What the exercise asks: It is required that all of the data be written out exactly.
---------------
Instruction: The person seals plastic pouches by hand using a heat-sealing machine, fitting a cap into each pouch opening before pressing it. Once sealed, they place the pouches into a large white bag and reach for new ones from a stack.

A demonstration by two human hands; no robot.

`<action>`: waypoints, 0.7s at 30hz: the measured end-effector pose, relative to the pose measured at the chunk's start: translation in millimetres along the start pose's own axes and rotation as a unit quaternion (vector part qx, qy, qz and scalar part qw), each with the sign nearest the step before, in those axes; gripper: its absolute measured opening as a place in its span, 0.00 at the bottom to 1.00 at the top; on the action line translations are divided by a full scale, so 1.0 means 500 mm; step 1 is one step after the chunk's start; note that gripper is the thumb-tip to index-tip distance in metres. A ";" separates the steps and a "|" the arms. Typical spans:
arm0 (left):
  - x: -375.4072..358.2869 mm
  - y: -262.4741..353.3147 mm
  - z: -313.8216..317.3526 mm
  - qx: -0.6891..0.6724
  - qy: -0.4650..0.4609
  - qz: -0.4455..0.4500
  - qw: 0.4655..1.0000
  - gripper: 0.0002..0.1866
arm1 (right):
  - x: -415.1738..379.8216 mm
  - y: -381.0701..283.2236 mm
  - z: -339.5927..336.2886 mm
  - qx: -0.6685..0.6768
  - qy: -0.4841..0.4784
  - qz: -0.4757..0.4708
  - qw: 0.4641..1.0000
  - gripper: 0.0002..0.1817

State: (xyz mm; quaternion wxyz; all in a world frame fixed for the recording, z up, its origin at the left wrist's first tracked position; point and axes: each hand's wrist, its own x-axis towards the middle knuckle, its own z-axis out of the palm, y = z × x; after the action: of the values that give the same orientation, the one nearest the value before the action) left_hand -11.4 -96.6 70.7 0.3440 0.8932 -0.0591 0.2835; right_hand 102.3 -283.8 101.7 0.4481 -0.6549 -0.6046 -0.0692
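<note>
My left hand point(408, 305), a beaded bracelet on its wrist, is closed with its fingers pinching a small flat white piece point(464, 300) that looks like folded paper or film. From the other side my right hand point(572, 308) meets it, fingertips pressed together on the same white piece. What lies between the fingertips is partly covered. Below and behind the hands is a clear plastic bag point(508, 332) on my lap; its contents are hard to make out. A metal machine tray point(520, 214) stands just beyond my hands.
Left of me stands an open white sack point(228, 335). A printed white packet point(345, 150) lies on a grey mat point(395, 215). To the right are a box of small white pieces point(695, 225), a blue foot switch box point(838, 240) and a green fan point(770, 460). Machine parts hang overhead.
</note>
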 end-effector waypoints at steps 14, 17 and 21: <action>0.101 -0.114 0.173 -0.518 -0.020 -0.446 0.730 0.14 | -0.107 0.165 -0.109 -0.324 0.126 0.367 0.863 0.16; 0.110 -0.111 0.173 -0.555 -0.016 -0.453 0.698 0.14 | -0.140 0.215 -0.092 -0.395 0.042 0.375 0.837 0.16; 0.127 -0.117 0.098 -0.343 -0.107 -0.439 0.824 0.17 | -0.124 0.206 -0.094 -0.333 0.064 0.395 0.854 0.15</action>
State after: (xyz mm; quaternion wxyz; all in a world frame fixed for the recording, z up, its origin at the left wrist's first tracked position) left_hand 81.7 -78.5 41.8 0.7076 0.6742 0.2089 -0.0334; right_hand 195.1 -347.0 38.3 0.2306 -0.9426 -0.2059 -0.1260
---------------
Task solution:
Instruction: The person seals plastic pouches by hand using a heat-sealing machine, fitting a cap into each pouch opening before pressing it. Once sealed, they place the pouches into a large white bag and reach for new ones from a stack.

A demonstration by two human hands; no robot.

`<action>`: waypoints, 0.7s at 30hz: the measured end-effector pose, relative to the pose measured at the chunk's start: translation in millimetres along the start pose's own axes and rotation as a unit quaternion (vector part qx, qy, qz and scalar part qw), each with the sign nearest the step before, in those axes; gripper: its absolute measured opening as a place in its span, 0.00 at the bottom to 1.00 at the top; on the action line translations are divided by a full scale, so 1.0 means 500 mm; step 1 is one step after the chunk's start; note that gripper is the thumb-tip to index-tip distance in metres. A ";" separates the steps and a "|" the arms. Typical spans:
arm0 (left):
  - x: -375.4072..358.2869 mm
  - y: -262.4741..353.3147 mm
  - z: -313.8216..317.3526 mm
  - qx: -0.6891..0.6724
  - qy: -0.4650..0.4609
  - qz: -0.4455..0.4500
  - qw: 0.4655..1.0000
  - gripper: 0.0002..0.1866
arm1 (right):
  - x: -415.1738..379.8216 mm
  - y: -381.0701..283.2236 mm
  - z: -339.5927..336.2886 mm
  - qx: -0.6685..0.6768
  - qy: -0.4841..0.4784
  - qz: -0.4757..0.4708
  - qw: 0.4641..1.0000
  - gripper: 0.0002..0.1817

State: (xyz mm; quaternion wxyz; all in a world frame fixed for the recording, z up, its origin at the left wrist's first tracked position; point and axes: each hand's wrist, its own x-axis towards the middle knuckle, its own z-axis out of the palm, y = z × x; after the action: of the values that give the same orientation, the one nearest the value before the action) left_hand -11.4 -96.6 70.7 0.3440 0.8932 -0.0591 0.2835; right_hand 102.3 -283.8 101.7 0.4481 -0.6549 -0.6046 -0.0692
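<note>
My left hand point(408, 305), a beaded bracelet on its wrist, is closed with its fingers pinching a small flat white piece point(464, 300) that looks like folded paper or film. From the other side my right hand point(572, 308) meets it, fingertips pressed together on the same white piece. What lies between the fingertips is partly covered. Below and behind the hands is a clear plastic bag point(508, 332) on my lap; its contents are hard to make out. A metal machine tray point(520, 214) stands just beyond my hands.
Left of me stands an open white sack point(228, 335). A printed white packet point(345, 150) lies on a grey mat point(395, 215). To the right are a box of small white pieces point(695, 225), a blue foot switch box point(838, 240) and a green fan point(770, 460). Machine parts hang overhead.
</note>
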 end-effector waypoints at steps 14, 17 and 21: <action>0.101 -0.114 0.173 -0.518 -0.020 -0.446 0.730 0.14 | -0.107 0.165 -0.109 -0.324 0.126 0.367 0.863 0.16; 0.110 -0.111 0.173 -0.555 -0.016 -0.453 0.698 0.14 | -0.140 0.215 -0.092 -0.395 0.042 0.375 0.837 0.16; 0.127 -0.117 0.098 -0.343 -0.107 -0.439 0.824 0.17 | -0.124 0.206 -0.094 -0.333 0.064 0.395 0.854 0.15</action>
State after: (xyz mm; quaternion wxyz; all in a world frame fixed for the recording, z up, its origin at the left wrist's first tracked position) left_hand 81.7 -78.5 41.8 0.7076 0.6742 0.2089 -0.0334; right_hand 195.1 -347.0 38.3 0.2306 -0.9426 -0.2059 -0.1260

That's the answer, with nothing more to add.